Depression in early pregnancy associated with Gestational Diabetes
New research by Western Sydney University, has found if a mother receives a higher score for depression during early pregnancy she is more likely to develop Gestational Diabetes Mellitus.
Lead researcher, Professor Hannah Dahlen, from the School of Nursing and Midwifery, says this is the first time an association has been found between a high Edinburgh Postnatal Depression Scale (EPDS) score done by midwives in early pregnancy and the subsequent development of diabetes during the pregnancy (known as GDM).
A possible explanation for this is that depression and anxiety increase levels of cortisol and catecholamine production impacting on the glucose transport and insulin resistance.

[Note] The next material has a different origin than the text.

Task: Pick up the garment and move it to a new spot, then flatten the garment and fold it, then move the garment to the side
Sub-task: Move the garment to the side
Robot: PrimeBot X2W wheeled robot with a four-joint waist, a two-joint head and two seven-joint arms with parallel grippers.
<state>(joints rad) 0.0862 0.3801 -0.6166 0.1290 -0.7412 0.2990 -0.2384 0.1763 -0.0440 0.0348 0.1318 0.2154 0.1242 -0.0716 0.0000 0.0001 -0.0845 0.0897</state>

Also, the resulting reduction in physical activity commonly seen with depression and weight gain may increase the chances of developing diabetes.
Further to these findings women with higher scores for depression were less likely to breastfeed and were more likely to bleed during pregnancy.
An association was also found between a higher depression score and other risks such as domestic violence, childhood abuse, thoughts of self-harm and more.
"During maternity care we are very focused on the pregnant belly and the baby - it's now time more focus is put towards looking at the brain. Supporting women in relationship based models of care such as continuity of midwifery care are the ideal way to do this," says Professor Dahlen.
"Support and care around mental health should not be considered a 'fancy extra' but an urgent priority which is equally, if not more important, than all the clinical care we provide women.
"While screening for depression and other psychosocial vulnerabilities has been done routinely with pregnant women in NSW public hospitals for the past five to ten years, nearly one third of the population of women under private obstetric care are still not routinely screened."
While Australian born women in the study published were shown to be at higher risk for mental health problems compared to those born overseas it is quite possible that differences in cultural understandings around depression may not translate well when they are screened and this needs to be explored further.
There is no doubt significant lifestyle influences are associated with the development of diabetes, such as obesity and inactivity, however this study suggests mental health may also play a role in increasing this risk as well.
The research, conducted in collaboration with Blacktown Hospital and St John of God Raphael Centre, was recently published in the journal BMC Pregnancy and Childbirth.